Sejarah mencatat ada tiga jalur transfer ilmu pengetahuan dari dunia Arab ke Eropa yang membawa kebangkitan Eropa mulai abad ke-14 M itu. Pertama, jalur pulau Sisilia - Italia Selatan, yang pernah menjadi pusat ilmu pengetahuan hingga jatuhnya pulau Sisilia ke tangan raja Norman pada akhir abad ke-11 M.
Banyak pelajar dari Eropa menimba ilmu di pulau Sisilia, dan kemudian terjadi penerjemahan besar-besaran berbagai cabang ilmu pengetahuan dari bahasa Arab ke banyak bahasa Eropa, seperti bahasa Inggris, Perancis, Jerman, dan lain-lain.

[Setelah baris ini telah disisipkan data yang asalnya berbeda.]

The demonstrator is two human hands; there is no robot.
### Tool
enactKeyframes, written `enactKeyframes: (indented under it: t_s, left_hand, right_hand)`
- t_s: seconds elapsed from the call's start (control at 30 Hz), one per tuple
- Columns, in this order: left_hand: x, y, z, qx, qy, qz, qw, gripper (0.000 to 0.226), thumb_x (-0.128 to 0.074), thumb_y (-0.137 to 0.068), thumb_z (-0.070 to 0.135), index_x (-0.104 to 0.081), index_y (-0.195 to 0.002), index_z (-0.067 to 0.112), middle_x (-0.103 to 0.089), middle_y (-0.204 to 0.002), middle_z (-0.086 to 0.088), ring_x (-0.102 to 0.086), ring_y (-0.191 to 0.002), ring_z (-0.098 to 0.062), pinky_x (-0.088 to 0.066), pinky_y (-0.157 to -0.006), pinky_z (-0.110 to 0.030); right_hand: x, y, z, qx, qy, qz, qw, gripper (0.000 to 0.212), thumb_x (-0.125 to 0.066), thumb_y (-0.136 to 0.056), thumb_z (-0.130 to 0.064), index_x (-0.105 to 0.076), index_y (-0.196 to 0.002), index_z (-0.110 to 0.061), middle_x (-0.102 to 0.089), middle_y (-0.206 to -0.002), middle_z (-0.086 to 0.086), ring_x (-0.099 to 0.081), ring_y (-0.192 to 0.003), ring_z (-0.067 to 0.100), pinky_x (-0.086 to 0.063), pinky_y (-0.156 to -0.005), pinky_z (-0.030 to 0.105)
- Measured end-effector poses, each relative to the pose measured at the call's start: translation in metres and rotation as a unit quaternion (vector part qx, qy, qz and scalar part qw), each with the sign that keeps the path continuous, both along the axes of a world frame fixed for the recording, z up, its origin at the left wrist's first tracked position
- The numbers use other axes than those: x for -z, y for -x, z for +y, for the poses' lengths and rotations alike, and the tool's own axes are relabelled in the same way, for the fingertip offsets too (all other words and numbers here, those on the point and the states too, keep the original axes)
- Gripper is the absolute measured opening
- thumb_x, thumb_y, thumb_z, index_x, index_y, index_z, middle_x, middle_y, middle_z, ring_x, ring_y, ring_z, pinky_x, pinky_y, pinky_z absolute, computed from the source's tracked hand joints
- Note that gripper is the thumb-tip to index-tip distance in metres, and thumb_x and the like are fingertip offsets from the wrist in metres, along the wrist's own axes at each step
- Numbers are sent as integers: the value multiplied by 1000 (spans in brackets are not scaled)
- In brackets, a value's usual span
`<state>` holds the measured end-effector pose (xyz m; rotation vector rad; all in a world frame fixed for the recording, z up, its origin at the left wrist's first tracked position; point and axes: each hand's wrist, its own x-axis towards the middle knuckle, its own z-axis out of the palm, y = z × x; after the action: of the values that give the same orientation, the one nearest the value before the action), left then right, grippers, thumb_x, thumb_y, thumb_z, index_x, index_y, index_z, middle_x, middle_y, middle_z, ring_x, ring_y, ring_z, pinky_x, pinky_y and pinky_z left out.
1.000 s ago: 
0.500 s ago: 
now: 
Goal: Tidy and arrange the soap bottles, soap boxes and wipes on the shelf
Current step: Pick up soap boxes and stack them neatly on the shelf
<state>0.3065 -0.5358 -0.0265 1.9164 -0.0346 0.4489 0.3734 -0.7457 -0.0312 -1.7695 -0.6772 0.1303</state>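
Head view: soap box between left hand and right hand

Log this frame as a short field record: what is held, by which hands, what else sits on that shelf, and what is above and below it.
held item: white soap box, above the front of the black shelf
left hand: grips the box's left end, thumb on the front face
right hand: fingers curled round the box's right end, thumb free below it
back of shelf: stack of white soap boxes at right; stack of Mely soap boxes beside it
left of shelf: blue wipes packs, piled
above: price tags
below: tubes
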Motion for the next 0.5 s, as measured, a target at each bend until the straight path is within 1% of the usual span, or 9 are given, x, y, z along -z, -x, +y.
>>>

Kedua, jalur Andalusia (Spanyol selatan sekarang), yang juga pernah menjadi pusat ilmu pengetahuan selama tujuh abad, abad ke-7 M hingga abad ke-14 M.
Kota Granada, Seville, dan Cordova di Andalusia saat itu menjadi tujuan belajar para pelajar dari Eropa. Di Andalusia, terdapat para dokter Arab Muslim terkenal yang menjadi tempat belajar para pelajar dari Eropa, seperti Abu Al Qasem al Zahrawi (wafat 1013 M), Marwan Bin Zahr (wafat 1160 M), Ibn Khatib (wafat 1379M).
Ketiga, terjadinya perang salib (1096 M - 1272M), yang mengantarkan orang Eropa mendapat kesempatan banyak belajar dari orang Arab, saat terjadi interaksi pada masa peperangan itu.
Melalui proses membaca dan belajar dari buku-buku karya ilmuwan Arab Muslim di pulau Sisilia dan Andalusia, para pelajar Eropa mengetahui informasi tentang praktek karantina atau lockdown di kota Damaskus saat merebaknya wabah pada tahun 705 M – 715 M dan dasar-dasar ilmu kedokteran karya para ilmuwan Arab Muslim, khususnya karya Abu Bakar al Razi (wafat 925 M) dan Ibn Sina (980 M- 1073M).